Scientific classification
- Kingdom: Animalia
- Phylum: Chordata
- Class: Mammalia
- Infraclass: Placentalia
- Order: Primates
- Family: Pitheciidae
- Genus: Cacajao
- Species: C. hosomi
- Binomial name: Cacajao hosomi Boubli et al., 2008
- Synonyms: Cacajao melanocephalus melanocephalus

= Neblina uakari =

- Genus: Cacajao
- Species: hosomi
- Authority: Boubli et al., 2008
- Conservation status: VU
- Synonyms: Cacajao melanocephalus melanocephalus

Species of New World monkey

The Neblina uakari (Cacajao hosomi) or black-headed uakari, is a newly described species of monkey from the far northwest Brazilian Amazon and adjacent southern Venezuela. It was found by Jean-Phillipe Boubli of the University of Auckland and described together with the more easterly distributed Aracá uakari in 2008. Until then, the black-headed uakari (found to the west and south of the Neblina uakari) was the only species of mainly black uakari that was recognized.

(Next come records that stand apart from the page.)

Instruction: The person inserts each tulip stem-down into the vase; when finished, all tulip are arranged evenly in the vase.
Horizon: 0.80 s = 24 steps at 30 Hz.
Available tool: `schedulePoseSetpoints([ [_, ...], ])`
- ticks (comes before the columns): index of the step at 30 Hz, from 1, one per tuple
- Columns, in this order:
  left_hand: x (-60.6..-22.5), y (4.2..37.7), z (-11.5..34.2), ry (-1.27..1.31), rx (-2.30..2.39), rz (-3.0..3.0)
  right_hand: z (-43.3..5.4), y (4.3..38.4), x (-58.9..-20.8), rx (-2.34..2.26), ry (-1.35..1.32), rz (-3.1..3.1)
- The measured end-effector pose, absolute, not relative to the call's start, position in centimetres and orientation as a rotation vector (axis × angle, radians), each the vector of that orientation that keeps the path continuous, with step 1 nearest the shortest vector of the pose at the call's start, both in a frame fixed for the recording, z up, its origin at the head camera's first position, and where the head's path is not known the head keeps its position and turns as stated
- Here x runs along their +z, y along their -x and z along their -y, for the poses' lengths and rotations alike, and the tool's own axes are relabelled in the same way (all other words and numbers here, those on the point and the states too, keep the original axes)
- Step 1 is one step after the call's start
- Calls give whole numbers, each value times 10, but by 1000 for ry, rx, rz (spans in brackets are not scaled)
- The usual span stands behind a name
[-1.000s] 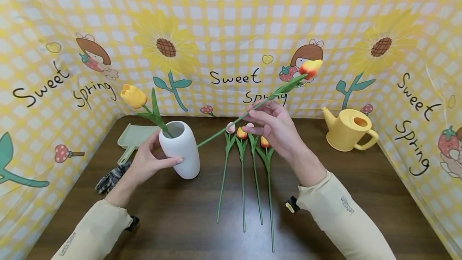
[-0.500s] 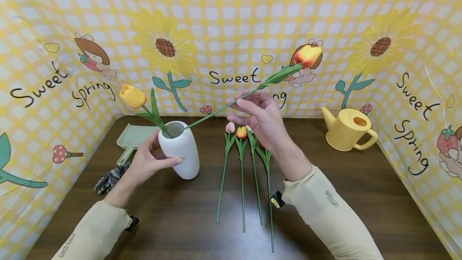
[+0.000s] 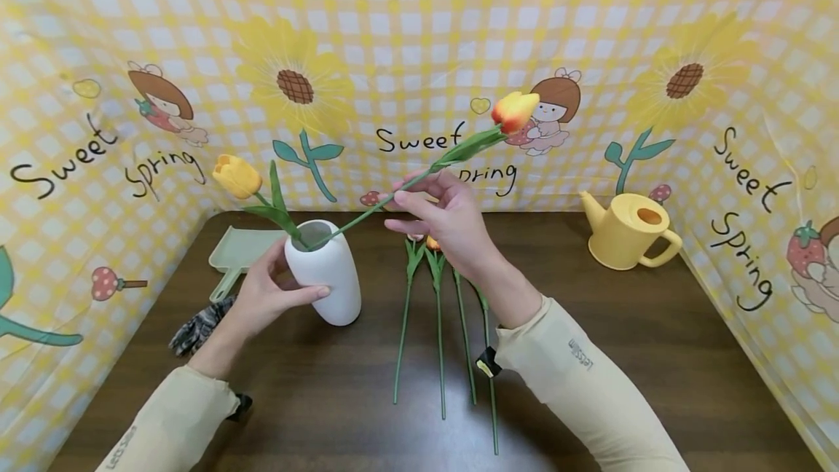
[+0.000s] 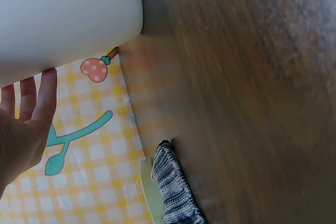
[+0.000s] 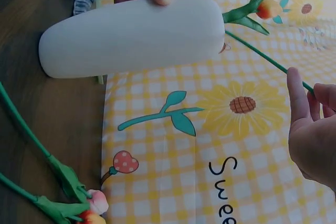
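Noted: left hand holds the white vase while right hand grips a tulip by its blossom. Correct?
Not by the blossom: the head view shows the right hand gripping the tulip by its stem. The left hand does hold the white vase.

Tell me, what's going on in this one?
A person's left hand holds a white vase with a yellow tulip in it. The right hand pinches a red-and-yellow tulip by the stem, its lower end inside the vase. Four more tulips lie on the table, and a yellow watering can stands to the right.
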State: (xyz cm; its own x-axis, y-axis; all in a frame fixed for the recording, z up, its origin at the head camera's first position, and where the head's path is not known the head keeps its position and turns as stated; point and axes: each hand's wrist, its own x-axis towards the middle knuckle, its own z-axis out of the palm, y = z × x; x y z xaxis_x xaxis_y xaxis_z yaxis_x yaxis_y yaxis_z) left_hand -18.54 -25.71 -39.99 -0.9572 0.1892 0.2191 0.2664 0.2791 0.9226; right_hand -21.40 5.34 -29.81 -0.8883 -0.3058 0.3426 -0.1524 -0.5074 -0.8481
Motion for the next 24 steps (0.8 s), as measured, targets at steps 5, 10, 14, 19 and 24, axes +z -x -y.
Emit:
schedulePoseSetpoints([
  [5,-398,183,260,432,-1789,2461,-40,215,-296,-2509,819,-1520],
  [10,-398,186,255,449,-1836,2443,-33,215,-288,-2443,846,-1595],
  [14,-400,189,254,445,-1857,2436,-27,216,-282,-2413,856,-1611],
  [19,-400,189,256,420,-1830,2453,-16,217,-280,-2408,884,-1593],
  [24,-401,187,257,434,-1831,2446,-6,218,-282,-2408,890,-1583],
])
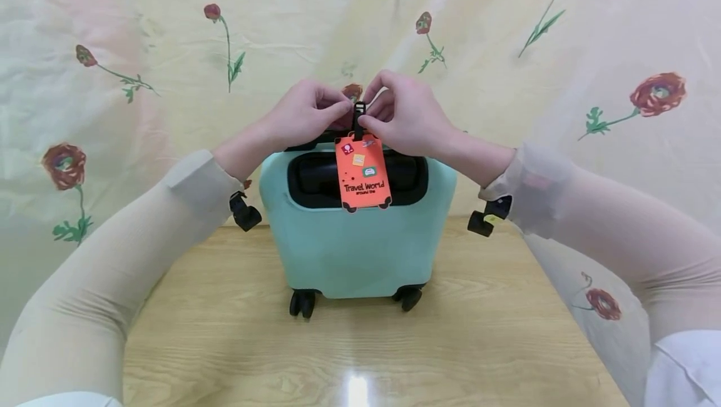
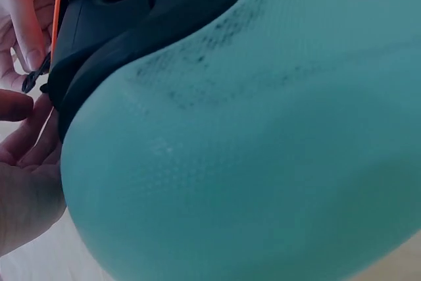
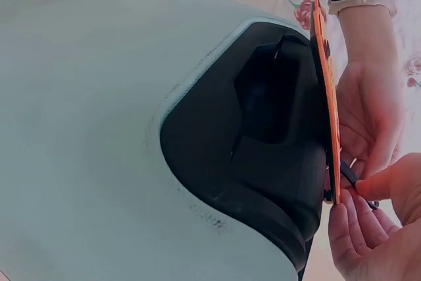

The English name of the Neblina uakari refers to the Pico da Neblina, which marks the approximate center of its known distribution. Several years before it was realized it represented an undescribed species (and not "just" black-headed uakaris), it was studied in the Pico da Neblina National Park in Brazil. When combined with the adjacent Serranía de la Neblina National Park in Venezuela, a significant part of this uakaris distribution is within protected areas.

It has well coordinated travel established through constant calling, allowing a group to spread 200 to 300 meters.

Females produce one offspring, typically in March and April coinciding with the fruiting season.